REQUIRED WORK: Within the listing below, please copy exactly the lines between the line holding "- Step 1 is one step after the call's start" and the line holding "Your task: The", inclusive.

DATA PROVIDED:

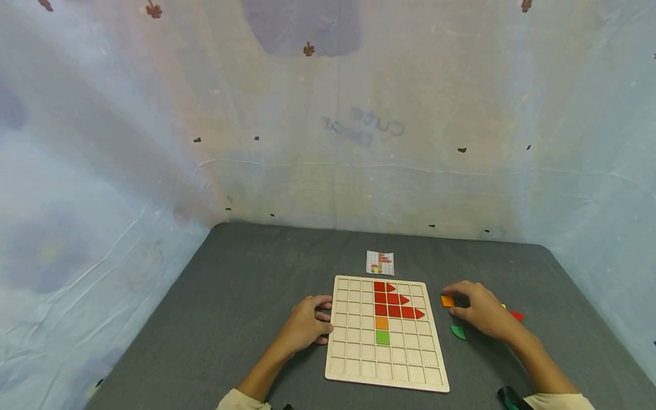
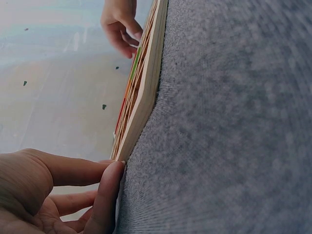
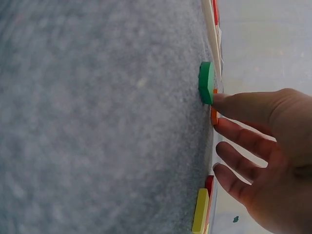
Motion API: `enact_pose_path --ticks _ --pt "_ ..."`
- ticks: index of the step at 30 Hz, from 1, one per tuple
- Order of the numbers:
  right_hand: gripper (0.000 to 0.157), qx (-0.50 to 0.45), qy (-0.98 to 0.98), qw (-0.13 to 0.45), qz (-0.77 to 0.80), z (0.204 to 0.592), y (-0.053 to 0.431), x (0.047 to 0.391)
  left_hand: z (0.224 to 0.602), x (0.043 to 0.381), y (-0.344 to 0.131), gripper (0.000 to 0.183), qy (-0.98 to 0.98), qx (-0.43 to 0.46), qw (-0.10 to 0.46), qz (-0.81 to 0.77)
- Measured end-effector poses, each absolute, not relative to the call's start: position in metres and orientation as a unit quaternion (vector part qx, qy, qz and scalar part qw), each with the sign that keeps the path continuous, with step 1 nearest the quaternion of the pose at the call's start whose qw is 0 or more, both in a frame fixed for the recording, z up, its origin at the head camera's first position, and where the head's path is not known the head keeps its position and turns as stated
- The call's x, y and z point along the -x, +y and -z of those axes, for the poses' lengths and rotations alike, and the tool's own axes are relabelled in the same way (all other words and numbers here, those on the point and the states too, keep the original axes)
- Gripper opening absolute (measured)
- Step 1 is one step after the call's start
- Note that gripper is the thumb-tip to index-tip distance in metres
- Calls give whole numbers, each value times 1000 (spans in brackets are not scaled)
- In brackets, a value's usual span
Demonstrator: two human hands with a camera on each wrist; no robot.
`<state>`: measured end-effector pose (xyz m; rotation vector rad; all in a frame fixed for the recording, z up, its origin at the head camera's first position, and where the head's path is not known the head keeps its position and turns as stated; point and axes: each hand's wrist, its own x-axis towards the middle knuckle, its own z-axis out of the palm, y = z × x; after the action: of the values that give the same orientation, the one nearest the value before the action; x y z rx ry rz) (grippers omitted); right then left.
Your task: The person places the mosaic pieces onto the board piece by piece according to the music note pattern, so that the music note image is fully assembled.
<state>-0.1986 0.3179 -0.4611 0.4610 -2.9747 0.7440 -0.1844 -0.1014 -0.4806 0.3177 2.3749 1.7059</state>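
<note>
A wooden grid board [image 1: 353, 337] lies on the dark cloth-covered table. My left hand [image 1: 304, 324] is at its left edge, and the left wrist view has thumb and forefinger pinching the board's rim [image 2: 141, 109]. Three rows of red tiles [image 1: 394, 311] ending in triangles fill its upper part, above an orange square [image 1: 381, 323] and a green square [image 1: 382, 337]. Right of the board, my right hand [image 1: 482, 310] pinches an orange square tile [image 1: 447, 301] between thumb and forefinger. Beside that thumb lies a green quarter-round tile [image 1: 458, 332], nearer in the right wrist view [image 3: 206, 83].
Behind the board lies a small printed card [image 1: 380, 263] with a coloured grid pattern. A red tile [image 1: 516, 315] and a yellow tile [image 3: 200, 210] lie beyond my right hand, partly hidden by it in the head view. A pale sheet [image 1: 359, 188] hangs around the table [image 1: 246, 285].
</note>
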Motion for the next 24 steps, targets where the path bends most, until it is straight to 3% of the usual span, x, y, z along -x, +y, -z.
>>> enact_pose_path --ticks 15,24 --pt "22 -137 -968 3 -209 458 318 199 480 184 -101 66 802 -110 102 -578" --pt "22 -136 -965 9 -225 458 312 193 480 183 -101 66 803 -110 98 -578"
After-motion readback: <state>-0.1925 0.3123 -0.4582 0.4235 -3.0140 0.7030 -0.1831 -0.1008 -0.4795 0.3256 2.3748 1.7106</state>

TASK SOLUTION:
- Step 1 is one step after the call's start
- Note that gripper is the thumb-tip to index-tip distance in metres
- Calls give whole numbers, each value times 1000 (spans in brackets are not scaled)
- In brackets, a value's usual span
Demonstrator: two human hands with a camera on each wrist; no robot.
`<state>`: measured end-effector pose (xyz m; rotation vector rad; all in a frame fixed for the recording, z up, its origin at the head camera's first position, and where the head's path is not known the head keeps its position and turns as stated; point and axes: each hand's wrist, its own x-axis towards the middle knuckle, its own z-axis out of the palm, y = z × x; after the action: of the values that give the same orientation, the one nearest the value before the action; x y z rx ry rz) (grippers omitted); right then left.
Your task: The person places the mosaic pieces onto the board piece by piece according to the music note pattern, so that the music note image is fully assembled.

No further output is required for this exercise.